CDH1 Mutations and Inheritance
By Amy Stettner, MS, CGC
Our bodies are made up of trillions of tiny cells. We have skin cells, muscle cells, bone cells, stomach cells, etc. Each cell contains a copy of our genetic code. This genetic code is made up of DNA and is packaged into structures called chromosomes. Although our DNA is extremely important, it is actually a very simple chemical, made up of only 4 different subunits abbreviated A, T, G, and C. (A = adenine, T = thymine, G = guanine, and C = cytosine.) There are about 4 billion A’s, T’s, G’s, and C’s in our genetic code. A gene is a segment of DNA with a very specific order of A’s, T’s, G’s, and C’s. This order of chemicals is called a gene’s “sequence”. Humans have about 30,000 different genes in their cells. Each gene provides the cells with instructions to make a specific product that the body needs to work properly. If there is an error (ie, a mutation) in a gene’s sequence, then the gene cannot provide the correct message for the body, the gene’s product won’t be made correctly, and the body might be missing an important product. Depending on the gene, there might be small or serious consequences.
One gene in our body is called CDH1. When this gene has the correct sequence of A’s, T’s, G’s, and C’s it provides the instruction for the cell to make the e-cadherin protein. Hereditary diffuse gastric cancer is caused by an inherited error (mutation) in the CDH1 gene. This mutation prevents the correct production of the e-cadherin protein.
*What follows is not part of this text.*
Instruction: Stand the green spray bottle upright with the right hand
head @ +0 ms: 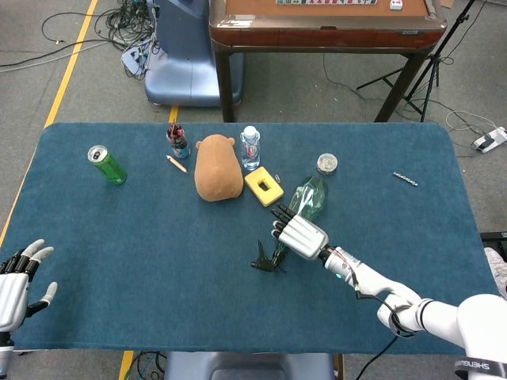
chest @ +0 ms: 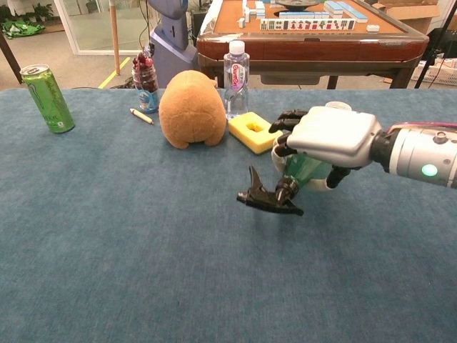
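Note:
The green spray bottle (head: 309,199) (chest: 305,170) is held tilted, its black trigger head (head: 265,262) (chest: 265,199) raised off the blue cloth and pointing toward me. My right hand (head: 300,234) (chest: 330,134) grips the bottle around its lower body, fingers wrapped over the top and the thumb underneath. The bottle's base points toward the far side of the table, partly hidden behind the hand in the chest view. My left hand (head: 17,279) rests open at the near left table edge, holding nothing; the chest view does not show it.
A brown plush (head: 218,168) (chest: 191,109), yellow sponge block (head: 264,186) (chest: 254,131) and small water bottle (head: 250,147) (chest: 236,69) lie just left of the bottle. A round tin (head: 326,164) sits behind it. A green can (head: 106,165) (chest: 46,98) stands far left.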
Everyone has two copies of the CDH1 gene — a copy they inherited from their mother and a copy they inherited from their father. If one of these CDH1 genes has a mutation, then the person has hereditary diffuse cancer syndrome. If someone has hereditary diffuse gastric cancer syndrome, then each child he or she has will have a 50% chance of inheriting the CDH1 mutation (and therefore hereditary diffuse gastric cancer syndrome) and an equal 50% chance of NOT having inherited the mutation (and therefore NOT having hereditary diffuse gastric cancer syndrome).
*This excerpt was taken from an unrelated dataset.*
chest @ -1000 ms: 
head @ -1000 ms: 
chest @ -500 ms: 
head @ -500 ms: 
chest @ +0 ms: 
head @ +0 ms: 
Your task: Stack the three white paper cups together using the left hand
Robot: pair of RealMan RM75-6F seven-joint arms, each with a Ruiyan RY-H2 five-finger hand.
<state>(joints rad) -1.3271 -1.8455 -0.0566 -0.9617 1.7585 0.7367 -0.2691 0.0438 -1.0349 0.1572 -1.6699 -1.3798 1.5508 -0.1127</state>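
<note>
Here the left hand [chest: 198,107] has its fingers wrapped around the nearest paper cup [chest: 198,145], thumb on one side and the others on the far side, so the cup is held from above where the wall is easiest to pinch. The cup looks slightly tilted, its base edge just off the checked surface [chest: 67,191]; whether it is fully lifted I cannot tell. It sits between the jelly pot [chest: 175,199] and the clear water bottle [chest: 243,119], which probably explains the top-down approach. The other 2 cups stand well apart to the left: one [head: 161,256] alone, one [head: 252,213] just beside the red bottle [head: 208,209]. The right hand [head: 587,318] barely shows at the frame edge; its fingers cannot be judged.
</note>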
To understand this more easily, consider the following picture. This image shows the complete set of chromosomes taken from a single human cell. The picture has been magnified many times and the chromosomes have been neatly arranged. Humans have 46 chromosomes in their cells and these 46 chromosomes come in 23 pairs. The first 22 pairs of chromosomes are basically arranged by size, with pair 1 being the largest and pairs 22 and 23 being the smallest. The last pair of chromosomes are called the sex chromosomes – women have two X chromosomes while men have 1 X and 1 Y (as shown). Our 30,000 different genes are spread among these 23 pairs of chromosomes. The CDH1 gene is located on chromosome 16. Because we have two copies of chromosome 16, we have two copies of the CDH1 gene.
A person with Hereditary Diffuse Gastric Cancer syndrome has an inherited mutation in one of their CDH1 genes.
When this person has a child, he will pass on only half of his chromosomes. He will pass on one chromosome from each of his 23 pairs and the child’s mother will do the same. So this gentleman will pass on either the copy of chromosome 16 with the CDH1 mutation or the copy of chromosome 16 that does NOT carry the CDH1 mutation. This process is completely random and that’s why anyone who has a CDH1 mutation has a 50% chance of passing that mutation on to a child. This 50% risk applies separately to each pregnancy. (Note that this example showed a male with a CDH1 mutation. The inheritance situation is exactly the same for a woman with a CDH1 mutation.)